GOAL OF THE EXERCISE: Would you please transcribe exactly the lines from the one containing "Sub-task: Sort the" through the end of the material below, and only those?

GIVEN DATA:
▼
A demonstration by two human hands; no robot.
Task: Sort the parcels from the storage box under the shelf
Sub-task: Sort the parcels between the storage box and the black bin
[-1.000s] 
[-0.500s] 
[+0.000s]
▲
EXERCISE RESULT:
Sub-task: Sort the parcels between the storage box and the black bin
[-1.000s] 
[-0.500s] 
[+0.000s]

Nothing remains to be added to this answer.